> ACTIVITY: Scan the listing below for the word "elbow" and copy every line that has it.

> DATA RECORDS:
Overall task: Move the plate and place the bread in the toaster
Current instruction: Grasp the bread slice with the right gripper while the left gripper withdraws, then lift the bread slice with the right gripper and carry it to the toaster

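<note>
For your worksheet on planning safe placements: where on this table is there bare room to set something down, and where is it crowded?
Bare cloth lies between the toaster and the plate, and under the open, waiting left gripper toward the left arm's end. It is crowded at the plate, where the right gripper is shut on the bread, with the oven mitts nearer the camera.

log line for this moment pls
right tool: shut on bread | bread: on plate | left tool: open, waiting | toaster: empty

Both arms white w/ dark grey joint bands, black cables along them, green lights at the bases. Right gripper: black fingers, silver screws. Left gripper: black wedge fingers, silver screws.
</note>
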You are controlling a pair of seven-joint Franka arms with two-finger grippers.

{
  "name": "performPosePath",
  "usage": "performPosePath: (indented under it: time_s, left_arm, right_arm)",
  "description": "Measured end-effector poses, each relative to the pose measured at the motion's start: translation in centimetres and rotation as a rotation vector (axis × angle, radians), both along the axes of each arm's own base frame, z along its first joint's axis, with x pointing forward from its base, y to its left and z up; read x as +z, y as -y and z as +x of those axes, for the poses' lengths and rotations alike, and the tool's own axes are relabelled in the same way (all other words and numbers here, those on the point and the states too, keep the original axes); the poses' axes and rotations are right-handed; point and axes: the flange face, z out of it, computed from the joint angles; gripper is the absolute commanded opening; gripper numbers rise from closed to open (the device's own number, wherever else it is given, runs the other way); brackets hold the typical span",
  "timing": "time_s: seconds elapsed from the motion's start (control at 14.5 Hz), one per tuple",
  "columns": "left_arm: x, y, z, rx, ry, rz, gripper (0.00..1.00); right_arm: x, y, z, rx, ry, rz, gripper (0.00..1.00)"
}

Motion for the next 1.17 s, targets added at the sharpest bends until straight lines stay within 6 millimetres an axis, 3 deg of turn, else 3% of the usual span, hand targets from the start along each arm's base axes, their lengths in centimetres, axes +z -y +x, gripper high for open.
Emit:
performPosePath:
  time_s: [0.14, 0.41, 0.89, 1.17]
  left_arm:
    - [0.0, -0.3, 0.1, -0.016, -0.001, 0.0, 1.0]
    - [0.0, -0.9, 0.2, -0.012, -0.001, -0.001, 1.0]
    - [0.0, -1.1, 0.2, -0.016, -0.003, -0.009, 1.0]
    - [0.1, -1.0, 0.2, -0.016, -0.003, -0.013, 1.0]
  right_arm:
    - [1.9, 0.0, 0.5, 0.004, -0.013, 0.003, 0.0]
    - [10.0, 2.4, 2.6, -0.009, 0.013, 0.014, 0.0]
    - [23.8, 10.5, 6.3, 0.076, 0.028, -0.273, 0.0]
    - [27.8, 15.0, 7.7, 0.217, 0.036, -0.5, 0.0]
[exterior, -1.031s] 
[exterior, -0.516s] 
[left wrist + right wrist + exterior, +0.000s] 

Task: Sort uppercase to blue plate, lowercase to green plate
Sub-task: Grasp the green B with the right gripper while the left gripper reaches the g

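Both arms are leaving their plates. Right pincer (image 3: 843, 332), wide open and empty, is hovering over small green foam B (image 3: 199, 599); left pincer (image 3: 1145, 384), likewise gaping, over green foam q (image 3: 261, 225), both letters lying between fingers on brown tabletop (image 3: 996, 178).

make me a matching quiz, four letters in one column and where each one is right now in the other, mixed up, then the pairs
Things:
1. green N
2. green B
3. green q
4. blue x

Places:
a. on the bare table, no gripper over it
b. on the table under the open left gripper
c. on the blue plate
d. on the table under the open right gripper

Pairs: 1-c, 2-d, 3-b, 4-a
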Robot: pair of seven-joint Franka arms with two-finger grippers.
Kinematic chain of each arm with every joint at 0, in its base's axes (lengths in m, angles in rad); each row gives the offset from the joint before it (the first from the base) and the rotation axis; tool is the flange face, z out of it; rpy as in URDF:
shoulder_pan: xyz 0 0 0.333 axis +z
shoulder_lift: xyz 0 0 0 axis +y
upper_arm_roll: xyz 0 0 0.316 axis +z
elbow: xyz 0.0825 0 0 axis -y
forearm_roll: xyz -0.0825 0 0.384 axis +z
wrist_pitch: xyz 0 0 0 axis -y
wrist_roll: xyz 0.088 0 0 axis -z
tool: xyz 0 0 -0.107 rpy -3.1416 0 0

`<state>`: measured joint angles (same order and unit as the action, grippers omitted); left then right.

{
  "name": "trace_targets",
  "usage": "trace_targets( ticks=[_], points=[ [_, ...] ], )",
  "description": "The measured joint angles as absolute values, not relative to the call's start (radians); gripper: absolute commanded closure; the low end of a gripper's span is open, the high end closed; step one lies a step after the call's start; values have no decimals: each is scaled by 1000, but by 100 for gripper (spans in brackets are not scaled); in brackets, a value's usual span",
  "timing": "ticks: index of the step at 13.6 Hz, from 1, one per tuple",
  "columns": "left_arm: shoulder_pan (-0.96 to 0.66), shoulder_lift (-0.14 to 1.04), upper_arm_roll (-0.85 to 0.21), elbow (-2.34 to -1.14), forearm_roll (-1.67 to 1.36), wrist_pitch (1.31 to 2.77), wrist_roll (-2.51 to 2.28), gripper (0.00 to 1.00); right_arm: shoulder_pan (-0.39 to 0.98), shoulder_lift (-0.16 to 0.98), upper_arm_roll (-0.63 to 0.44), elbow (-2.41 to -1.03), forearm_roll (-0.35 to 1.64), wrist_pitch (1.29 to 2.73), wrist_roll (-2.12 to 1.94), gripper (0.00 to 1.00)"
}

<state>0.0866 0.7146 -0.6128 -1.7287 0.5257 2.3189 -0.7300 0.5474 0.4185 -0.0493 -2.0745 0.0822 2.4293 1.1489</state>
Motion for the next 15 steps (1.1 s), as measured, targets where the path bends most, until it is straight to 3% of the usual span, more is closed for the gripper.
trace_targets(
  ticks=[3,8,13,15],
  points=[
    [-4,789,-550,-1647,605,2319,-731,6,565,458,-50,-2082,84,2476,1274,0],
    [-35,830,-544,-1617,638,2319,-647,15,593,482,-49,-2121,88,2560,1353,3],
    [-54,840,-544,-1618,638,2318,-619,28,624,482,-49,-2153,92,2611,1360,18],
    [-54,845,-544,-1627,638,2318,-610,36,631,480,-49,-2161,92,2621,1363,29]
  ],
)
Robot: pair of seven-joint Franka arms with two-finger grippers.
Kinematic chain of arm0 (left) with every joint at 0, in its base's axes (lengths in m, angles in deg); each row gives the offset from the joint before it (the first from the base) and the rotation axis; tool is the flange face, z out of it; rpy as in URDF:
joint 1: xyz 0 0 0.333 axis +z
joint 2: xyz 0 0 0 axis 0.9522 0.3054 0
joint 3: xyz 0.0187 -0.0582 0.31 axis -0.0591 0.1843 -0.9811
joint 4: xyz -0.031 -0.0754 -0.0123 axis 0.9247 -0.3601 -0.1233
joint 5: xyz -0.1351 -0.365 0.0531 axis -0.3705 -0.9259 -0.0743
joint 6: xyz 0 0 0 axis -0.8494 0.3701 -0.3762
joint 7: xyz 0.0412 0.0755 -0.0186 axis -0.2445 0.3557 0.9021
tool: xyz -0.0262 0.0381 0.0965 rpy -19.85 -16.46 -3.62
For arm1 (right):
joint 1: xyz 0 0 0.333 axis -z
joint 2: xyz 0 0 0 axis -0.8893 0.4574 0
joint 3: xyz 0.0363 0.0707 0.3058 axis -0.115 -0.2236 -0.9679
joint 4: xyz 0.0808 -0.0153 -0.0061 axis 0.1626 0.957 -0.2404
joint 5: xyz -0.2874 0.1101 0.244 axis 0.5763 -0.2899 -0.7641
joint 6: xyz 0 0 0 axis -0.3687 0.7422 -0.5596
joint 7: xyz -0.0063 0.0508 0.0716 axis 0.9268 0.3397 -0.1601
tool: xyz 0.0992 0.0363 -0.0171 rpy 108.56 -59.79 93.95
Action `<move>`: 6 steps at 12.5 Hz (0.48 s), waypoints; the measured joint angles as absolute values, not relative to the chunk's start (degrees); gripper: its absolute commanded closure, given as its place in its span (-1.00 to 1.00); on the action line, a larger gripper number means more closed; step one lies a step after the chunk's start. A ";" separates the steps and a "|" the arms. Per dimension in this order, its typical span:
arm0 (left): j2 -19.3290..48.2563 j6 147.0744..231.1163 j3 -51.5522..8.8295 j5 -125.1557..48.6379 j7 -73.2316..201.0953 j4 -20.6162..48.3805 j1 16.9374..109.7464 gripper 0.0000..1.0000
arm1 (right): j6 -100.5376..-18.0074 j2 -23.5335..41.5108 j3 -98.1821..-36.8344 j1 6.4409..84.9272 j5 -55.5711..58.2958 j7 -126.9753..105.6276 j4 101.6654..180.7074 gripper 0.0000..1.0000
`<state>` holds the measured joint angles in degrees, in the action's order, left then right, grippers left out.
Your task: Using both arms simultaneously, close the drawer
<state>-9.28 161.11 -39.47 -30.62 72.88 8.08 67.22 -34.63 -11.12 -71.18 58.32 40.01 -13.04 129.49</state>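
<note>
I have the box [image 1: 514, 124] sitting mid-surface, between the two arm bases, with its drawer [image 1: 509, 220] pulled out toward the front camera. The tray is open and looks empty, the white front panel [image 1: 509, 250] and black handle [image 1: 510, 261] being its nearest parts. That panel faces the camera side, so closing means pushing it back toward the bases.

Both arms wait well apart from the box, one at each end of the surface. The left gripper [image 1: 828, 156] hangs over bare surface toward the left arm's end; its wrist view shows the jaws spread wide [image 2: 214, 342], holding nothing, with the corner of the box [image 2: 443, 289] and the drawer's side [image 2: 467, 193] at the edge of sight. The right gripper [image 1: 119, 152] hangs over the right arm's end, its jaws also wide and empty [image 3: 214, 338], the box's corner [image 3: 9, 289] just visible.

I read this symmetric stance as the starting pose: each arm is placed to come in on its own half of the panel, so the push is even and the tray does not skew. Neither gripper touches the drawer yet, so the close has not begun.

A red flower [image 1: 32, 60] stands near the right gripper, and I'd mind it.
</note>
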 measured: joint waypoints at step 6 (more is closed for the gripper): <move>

> ANSWER:
elbow: xyz 0.0825 0 0 axis -y
  "columns": "left_arm: shoulder_pan (-0.96 to 0.66), shoulder_lift (-0.14 to 1.04), upper_arm_roll (-0.85 to 0.21), elbow (-2.34 to -1.14), forearm_roll (-1.67 to 1.36), wrist_pitch (1.31 to 2.77), wrist_roll (-2.51 to 2.28), gripper (0.00 to 1.00); right_arm: shoulder_pan (-0.39 to 0.98), shoulder_lift (-0.16 to 0.98), upper_arm_roll (-0.63 to 0.44), elbow (-2.41 to -1.03), forearm_roll (-0.35 to 1.64), wrist_pitch (1.29 to 2.73), wrist_roll (-2.12 to 1.94), gripper (0.00 to 1.00)"

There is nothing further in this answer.